Cell sheet reconstruction and curvature estimation

To create the reconstructions of the detached cell sheets in Fig. 4h, n, orthogonal image stacks (cross-sectional view) of the F-actin z-stacks were first exported from Fiji and imported into the open-source 3D Slicer software (version 4.11). Next, the detached cell sheet, clearly visible in every image of the orthogonal stack, was segmented to create a 3D reconstruction, which was exported in.stl file format. The resulting high-density triangle mesh was further processed in the open-source Meshlab software (version 2021.07). First, the mesh was downsampled using quadric edge collapse decimation to reduce the overall file size and facilitate subsequent mesh processing steps, without sacrificing the overall mesh detail. In addition, self-intersections, non-manifold edges and vertices, and small holes in the mesh were removed to create a watertight mesh. Next, the mesh was imported into the open-source Meshmixer software (version 3.5) to clip off the side faces and only retain the top side of the 3D mesh. Then, the mesh was again imported in Meshlab and smoothed using three iterations of the “two-step” smoothing algorithm, which maintained the overall mesh geometry and smoothed out the irregularities that resulted from the segmentation process. The resulting mesh was then used for visualization and curvature estimation.

The Gaussian curvature of the original substrate and the segmented cell sheet was estimated with a Python-based implementation that we have used before to quantify curvature distributions of trabecular bone66. Briefly, the curvature estimation algorithm locally fits a second order polynomial to a region of the mesh in order to calculate the curvature.
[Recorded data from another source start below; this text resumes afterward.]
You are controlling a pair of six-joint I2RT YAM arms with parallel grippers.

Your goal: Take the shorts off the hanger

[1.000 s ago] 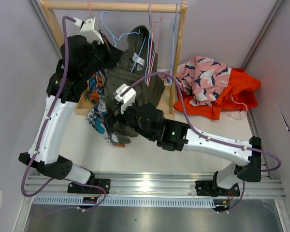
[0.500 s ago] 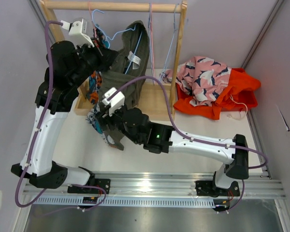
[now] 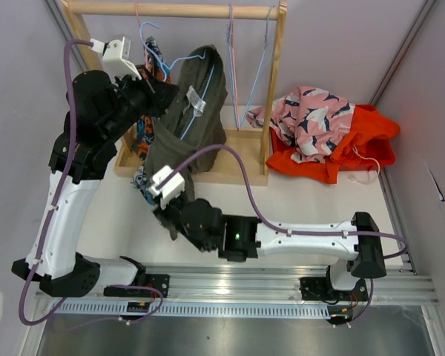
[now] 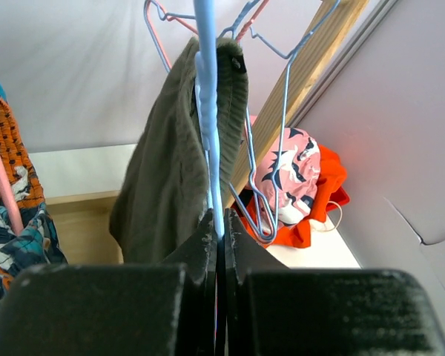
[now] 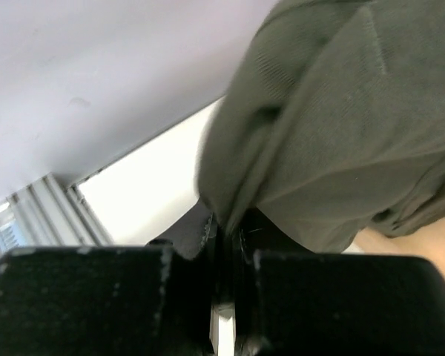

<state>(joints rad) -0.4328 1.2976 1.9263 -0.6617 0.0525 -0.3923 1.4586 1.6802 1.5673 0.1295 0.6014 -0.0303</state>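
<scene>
Olive green shorts (image 3: 211,81) (image 4: 170,170) hang over a light blue hanger (image 4: 208,89) in front of the rack. My left gripper (image 3: 154,87) (image 4: 221,226) is shut on that hanger's blue wire, just below the fabric. My right gripper (image 3: 165,209) (image 5: 226,230) is shut on the lower hem of the olive shorts (image 5: 341,133), the cloth pinched between its fingers. Cartoon-print shorts (image 3: 143,130) (image 4: 15,222) hang at the rack's left. Pink patterned shorts (image 3: 311,119) lie on orange shorts (image 3: 363,141) on the table at the right.
The wooden rack (image 3: 274,89) stands at the back with empty pink and blue wire hangers (image 3: 233,52) on its bar. Its base board (image 3: 237,159) lies under the hanging clothes. Grey walls close in on both sides.
My right gripper has moved left and toward the near edge and closed on the olive shorts' hem. My left arm has shifted left and back with the hanger, stretching the shorts.
</scene>
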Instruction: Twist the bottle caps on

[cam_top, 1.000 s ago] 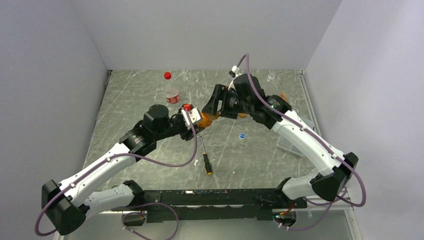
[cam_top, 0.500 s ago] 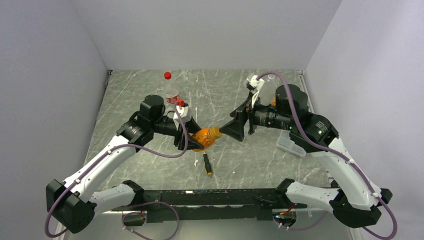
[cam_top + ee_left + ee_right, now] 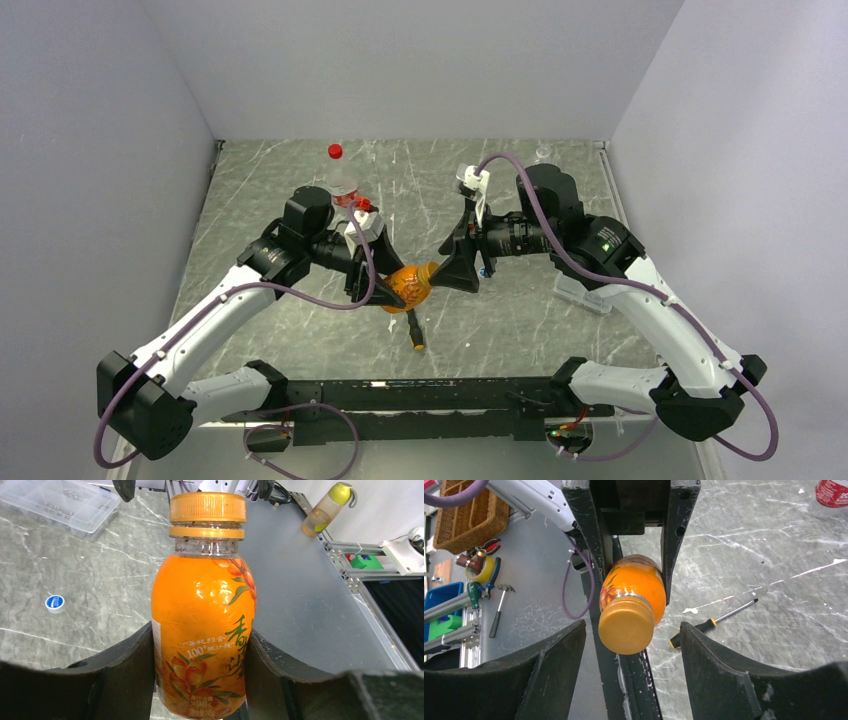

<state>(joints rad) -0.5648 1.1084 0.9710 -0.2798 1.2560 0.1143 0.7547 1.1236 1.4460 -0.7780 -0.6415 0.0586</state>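
Label of orange bottle (image 3: 202, 630) — "100", "98", Chinese characters

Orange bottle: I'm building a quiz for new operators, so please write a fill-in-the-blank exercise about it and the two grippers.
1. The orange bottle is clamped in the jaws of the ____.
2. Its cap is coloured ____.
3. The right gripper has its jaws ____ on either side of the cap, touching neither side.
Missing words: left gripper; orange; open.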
The radius of the local sphere used for curvature estimation was set as \(r=20\left\langle e\right\rangle\) with \(\left\langle e\right\rangle\) the average mesh edge length. This neighborhood size offered an appropriate balance between sufficiently smooth and sufficiently localized curvature estimation. After computing the area-normalized curvatures at every mesh vertex, the meshes were color-coded by curvature and visualized in the open-source software Paraview (version 5.8).
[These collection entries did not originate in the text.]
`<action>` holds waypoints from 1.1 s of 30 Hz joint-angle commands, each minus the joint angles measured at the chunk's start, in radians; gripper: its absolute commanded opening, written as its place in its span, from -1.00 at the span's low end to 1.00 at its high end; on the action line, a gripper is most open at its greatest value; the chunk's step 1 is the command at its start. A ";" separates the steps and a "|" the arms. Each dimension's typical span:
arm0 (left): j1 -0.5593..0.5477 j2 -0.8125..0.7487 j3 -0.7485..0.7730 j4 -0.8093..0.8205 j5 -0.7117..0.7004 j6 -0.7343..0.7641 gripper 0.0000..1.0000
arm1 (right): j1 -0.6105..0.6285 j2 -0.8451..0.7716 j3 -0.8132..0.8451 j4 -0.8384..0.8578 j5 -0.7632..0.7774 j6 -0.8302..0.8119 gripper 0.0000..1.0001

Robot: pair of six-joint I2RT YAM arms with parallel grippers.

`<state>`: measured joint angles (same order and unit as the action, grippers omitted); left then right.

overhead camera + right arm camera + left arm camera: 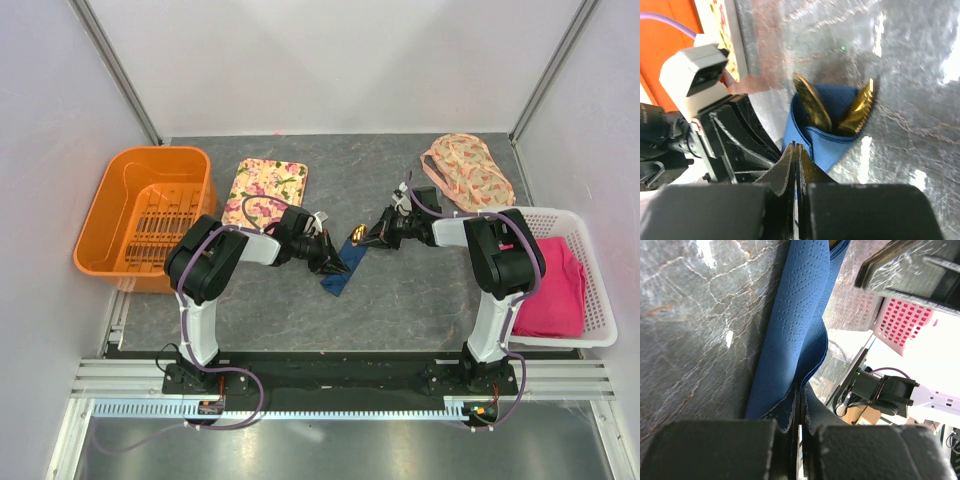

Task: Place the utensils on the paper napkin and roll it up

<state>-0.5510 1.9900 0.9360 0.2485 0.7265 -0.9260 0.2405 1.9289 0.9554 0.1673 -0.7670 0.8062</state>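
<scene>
The dark blue paper napkin (341, 268) lies partly rolled on the grey table between my two grippers. Gold utensils (357, 236) stick out of its far end. In the right wrist view two gold tips (812, 102) sit inside the open end of the blue roll (827, 145). My right gripper (796, 146) is shut, its tips pinching the napkin's edge at that end; it also shows in the top view (376, 238). My left gripper (801, 390) is shut on the napkin's edge (800, 315), and it shows in the top view (325, 254) on the roll's left side.
An orange basket (145, 215) stands at the left, a floral tray (266, 185) behind the left gripper. A floral cloth bag (468, 170) lies at the back right. A white basket (590, 240) with pink cloth (552, 285) stands at the right.
</scene>
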 commanded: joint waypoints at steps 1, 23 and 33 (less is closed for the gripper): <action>0.006 0.016 0.000 -0.052 -0.049 0.058 -0.96 | 0.002 0.007 -0.030 0.018 0.003 0.013 -1.00; 0.005 0.021 0.004 -0.052 -0.047 0.069 -0.96 | 0.057 0.061 -0.027 0.017 0.023 -0.005 -1.00; 0.006 -0.034 0.007 -0.009 -0.019 0.056 -0.96 | 0.057 0.122 -0.044 -0.006 0.063 -0.029 -1.00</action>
<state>-0.5491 1.9884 0.9371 0.2413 0.7383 -0.9154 0.2871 1.9888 0.9245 0.2047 -0.7734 0.8131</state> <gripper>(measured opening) 0.025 0.007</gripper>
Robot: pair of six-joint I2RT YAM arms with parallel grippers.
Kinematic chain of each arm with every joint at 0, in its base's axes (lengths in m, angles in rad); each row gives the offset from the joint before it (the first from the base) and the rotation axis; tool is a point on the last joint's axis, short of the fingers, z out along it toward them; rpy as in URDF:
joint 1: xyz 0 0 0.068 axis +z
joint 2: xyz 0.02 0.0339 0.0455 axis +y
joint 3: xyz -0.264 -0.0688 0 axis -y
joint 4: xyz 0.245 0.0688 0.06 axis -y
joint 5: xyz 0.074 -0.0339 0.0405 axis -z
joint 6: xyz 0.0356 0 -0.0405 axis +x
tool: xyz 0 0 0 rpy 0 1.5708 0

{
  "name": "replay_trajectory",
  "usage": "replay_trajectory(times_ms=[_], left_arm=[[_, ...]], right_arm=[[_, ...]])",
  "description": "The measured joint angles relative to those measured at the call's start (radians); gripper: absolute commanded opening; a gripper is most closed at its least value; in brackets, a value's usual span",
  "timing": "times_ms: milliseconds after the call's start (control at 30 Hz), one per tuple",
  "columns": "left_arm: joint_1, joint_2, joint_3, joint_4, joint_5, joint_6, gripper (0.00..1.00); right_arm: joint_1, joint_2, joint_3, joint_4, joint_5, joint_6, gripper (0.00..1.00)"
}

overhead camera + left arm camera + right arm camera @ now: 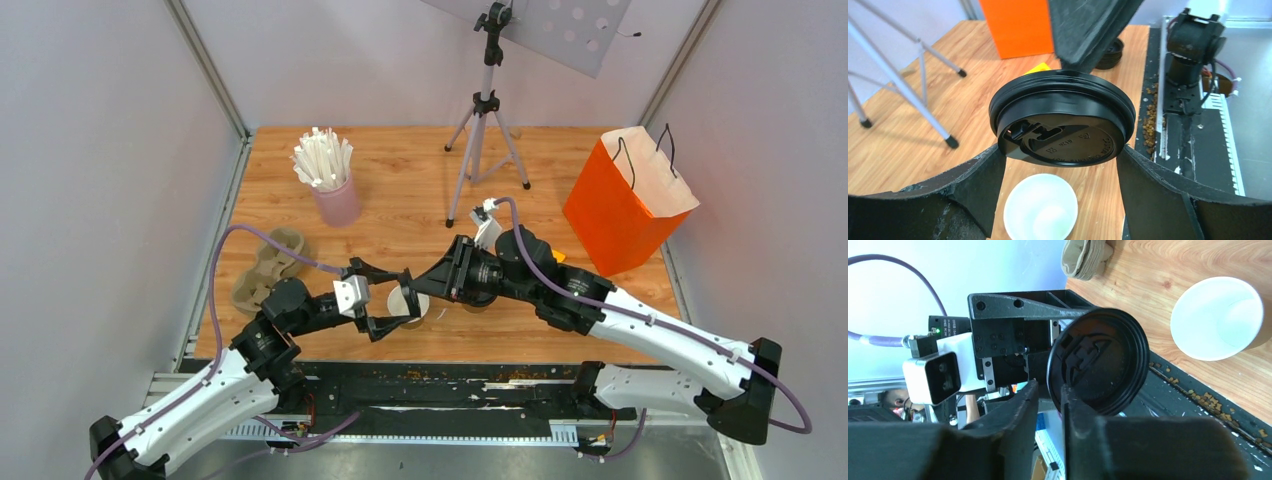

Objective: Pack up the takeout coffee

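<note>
Black plastic, round and glossy, the lid (1063,122) hangs in the air just above the open cup (1040,207), tipped a little so its top faces the left wrist camera. A ridged rim runs around it, and a sip flap sits pressed into the top near one edge. Small raised lettering curves along the top, too fine to read. The cup stands upright on the wooden table (400,180) below. Its rim and inside are white, and a strip of brown paper wall shows in the right wrist view.

The left gripper (1059,150) has its fingers spread wide, one against each side of the lid's rim, clasping it. The right gripper (1050,390) has the lid's edge in the narrow slot between its fingers; whether they pinch it or have let go I cannot tell.

Farther back stand a pink cup (337,203) of white sticks, a tripod (487,130) and an orange bag (620,210). A grey-brown tray (265,270) lies at the left.
</note>
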Motion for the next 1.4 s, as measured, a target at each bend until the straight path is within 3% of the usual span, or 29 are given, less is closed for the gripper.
replay_trajectory(times_ms=[267,367,533,867,1400], left_arm=[[0.000,-0.024,0.124,-0.257,-0.170,-0.059,0.77],[0.000,0.016,0.238,-0.415,-0.248,-0.105,0.74],[0.000,0.153,0.453,-0.670,-0.348,-0.183,0.74],[0.000,0.499,0.849,-1.056,-0.421,-0.284,0.72],[0.000,0.850,0.906,-1.265,-0.448,-0.350,0.72]], right_arm=[[-0.002,-0.057,0.003,-0.106,0.138,-0.027,0.87],[-0.002,-0.090,0.014,-0.178,0.214,-0.046,0.97],[-0.003,-0.145,0.051,-0.317,0.338,-0.084,1.00],[-0.006,-0.263,0.062,-0.478,0.500,-0.117,1.00],[-0.006,-0.344,0.092,-0.575,0.623,-0.186,1.00]])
Quantification of stress fiber orientation

To determine the dominant stress fiber orientation in an ROI, a custom script based on the Fast Fourier Transform (FFT) was implemented, similar to a previously reported method39. Details of the implementation are provided in Supplementary Note 2 and Supplementary Fig. 11. Briefly, the approach involved computing the power spectrum of the FFT applied to a grayscale ROI and detecting the orientation of the dominant band of the elevated power values in the spectrum. This orientation was then converted to the dominant orientation in the grayscale image. The orientation analysis was applied to every sub-image in the rasterized images (Fig. 5). For all the structures, the maps of both principal directions were created (similar to the curvature maps described before). The DA between the SF and the first principal direction (pd, corresponding to \({\kappa }_{2}\)) was defined as:

$${DA}=1-\frac{\angle ({{{{{\bf{sf}}}}}}{{{{{\boldsymbol{,}}}}}}{{{{{\bf{pd}}}}}})}{90}$$

where \(\angle ({{{{{\bf{sf}}}}}}{{{{{\boldsymbol{,}}}}}}{{{{{\bf{pd}}}}}})\in ({{{{\mathrm{0,90}}}}})\) indicates the angular difference between the SF and the principal direction.
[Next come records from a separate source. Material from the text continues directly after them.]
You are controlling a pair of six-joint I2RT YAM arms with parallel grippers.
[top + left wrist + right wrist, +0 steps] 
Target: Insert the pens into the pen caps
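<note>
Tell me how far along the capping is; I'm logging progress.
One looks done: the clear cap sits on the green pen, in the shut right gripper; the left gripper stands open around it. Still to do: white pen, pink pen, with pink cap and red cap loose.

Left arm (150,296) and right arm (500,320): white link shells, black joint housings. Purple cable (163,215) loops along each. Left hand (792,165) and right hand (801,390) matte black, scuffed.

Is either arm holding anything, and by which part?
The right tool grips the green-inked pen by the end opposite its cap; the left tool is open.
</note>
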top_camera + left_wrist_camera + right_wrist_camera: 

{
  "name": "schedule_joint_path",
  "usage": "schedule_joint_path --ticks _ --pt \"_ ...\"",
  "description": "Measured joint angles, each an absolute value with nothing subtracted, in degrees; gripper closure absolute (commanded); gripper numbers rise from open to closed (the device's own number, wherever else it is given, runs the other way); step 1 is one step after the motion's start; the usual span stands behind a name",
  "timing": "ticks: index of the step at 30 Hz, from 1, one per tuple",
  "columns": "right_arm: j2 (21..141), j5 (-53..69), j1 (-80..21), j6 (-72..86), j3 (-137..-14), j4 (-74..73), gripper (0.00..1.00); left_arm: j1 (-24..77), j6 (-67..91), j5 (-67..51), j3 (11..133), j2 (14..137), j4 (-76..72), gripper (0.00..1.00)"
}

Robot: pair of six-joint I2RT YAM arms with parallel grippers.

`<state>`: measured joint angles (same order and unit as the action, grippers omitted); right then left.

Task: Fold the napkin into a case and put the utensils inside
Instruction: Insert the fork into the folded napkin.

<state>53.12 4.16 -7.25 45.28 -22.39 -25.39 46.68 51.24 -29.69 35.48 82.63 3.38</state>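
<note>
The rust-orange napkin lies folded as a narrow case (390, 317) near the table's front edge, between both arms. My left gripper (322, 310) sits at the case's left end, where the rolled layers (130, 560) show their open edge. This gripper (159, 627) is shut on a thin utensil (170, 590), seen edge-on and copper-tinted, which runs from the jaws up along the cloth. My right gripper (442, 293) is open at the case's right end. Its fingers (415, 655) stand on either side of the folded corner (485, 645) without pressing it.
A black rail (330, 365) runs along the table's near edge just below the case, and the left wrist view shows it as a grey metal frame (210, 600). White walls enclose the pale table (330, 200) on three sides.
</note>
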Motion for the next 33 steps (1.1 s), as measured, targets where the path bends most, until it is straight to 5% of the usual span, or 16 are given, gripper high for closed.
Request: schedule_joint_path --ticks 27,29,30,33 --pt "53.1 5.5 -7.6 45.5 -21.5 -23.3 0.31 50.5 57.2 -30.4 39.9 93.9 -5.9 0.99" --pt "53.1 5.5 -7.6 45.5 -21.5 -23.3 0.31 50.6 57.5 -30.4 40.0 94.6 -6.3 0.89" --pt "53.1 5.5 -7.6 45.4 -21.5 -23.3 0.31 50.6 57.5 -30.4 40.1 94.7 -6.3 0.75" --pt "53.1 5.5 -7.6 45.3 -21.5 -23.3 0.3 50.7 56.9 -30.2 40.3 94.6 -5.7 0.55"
Statistics and reproducibility

Unless otherwise indicated in the figure captions, at least three independent experiments were performed for every condition with similar results. Representative confocal micrographs are shown in the figures. All statistical analyses were performed using GraphPad Prism 8.4.2 (GraphPad Software, CA, USA). For all the relevant figures, the type of the data presented, the choice of the statistical tests, and the significance levels are all indicated in the corresponding figure captions.

Reporting summary

Further information on research design is available in the Nature Portfolio Reporting Summary linked to this article.